— TASK DESCRIPTION —
From the records below, give the number of lines that contain the string "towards", without any other text.

======

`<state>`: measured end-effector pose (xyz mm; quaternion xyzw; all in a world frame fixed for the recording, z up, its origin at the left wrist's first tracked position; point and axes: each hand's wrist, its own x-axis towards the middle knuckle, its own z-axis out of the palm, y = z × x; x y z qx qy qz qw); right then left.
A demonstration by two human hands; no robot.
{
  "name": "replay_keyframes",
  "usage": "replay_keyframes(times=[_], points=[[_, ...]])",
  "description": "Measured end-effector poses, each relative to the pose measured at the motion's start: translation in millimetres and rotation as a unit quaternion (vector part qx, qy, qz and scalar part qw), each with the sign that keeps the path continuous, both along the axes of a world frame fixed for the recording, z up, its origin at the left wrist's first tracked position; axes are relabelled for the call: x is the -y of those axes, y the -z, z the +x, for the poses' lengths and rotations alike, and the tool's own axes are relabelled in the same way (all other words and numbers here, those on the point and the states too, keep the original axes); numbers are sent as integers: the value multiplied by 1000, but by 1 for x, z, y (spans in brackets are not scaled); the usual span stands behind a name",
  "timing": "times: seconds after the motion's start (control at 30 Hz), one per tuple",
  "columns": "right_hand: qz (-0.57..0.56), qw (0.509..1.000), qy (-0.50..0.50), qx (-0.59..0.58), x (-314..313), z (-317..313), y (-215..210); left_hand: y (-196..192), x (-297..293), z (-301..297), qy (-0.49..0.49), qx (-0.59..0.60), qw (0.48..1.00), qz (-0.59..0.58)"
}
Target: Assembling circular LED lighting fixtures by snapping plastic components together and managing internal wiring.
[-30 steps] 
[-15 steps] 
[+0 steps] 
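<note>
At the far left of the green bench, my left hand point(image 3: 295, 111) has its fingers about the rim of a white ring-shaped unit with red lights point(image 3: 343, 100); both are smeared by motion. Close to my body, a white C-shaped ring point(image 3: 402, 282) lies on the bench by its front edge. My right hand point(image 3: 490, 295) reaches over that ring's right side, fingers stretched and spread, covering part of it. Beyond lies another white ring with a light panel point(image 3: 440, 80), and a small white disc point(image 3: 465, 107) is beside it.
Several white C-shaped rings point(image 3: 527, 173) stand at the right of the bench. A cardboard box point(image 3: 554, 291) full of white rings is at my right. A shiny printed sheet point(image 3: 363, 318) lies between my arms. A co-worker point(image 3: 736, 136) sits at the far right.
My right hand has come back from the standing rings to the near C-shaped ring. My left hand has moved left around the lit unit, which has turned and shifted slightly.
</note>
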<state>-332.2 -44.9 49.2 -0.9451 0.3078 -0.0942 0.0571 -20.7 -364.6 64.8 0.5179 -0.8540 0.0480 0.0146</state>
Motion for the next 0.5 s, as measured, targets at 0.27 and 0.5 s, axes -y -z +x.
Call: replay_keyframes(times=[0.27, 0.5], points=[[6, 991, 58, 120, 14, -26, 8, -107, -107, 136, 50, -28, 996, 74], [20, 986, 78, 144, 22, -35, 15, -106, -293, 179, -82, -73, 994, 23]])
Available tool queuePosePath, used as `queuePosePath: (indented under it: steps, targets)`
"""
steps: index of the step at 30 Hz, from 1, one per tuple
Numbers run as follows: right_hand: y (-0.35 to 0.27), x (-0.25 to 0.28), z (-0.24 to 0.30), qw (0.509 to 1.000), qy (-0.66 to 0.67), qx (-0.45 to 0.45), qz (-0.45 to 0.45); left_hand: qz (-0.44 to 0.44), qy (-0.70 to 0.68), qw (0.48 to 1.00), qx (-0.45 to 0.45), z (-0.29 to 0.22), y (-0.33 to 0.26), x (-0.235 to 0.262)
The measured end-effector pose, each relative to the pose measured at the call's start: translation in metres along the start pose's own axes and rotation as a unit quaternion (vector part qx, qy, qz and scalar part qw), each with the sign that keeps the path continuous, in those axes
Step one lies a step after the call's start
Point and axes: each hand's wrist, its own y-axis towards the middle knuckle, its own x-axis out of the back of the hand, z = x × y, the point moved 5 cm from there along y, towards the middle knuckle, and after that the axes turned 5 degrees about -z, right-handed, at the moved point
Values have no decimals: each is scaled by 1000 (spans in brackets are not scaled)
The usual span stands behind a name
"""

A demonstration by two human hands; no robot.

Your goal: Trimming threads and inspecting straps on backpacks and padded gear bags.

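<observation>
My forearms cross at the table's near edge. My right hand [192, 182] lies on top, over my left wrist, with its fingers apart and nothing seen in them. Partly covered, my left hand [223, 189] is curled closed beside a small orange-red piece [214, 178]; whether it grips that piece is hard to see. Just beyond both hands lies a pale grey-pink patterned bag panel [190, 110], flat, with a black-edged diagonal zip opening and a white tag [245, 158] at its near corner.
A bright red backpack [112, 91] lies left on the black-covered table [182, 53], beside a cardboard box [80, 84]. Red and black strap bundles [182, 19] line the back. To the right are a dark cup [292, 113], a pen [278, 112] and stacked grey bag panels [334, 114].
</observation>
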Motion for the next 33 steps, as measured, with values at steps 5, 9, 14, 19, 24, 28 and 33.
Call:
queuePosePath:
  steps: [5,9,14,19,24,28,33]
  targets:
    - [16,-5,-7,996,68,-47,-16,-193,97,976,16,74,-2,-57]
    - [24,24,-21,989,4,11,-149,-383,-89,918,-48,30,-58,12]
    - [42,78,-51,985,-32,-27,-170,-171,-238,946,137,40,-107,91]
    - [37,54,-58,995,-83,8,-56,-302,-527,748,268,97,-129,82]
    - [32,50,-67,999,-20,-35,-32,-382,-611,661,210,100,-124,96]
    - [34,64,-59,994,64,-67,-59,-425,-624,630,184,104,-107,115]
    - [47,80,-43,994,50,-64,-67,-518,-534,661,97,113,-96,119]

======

— OUTPUT FOR THIS TASK —
2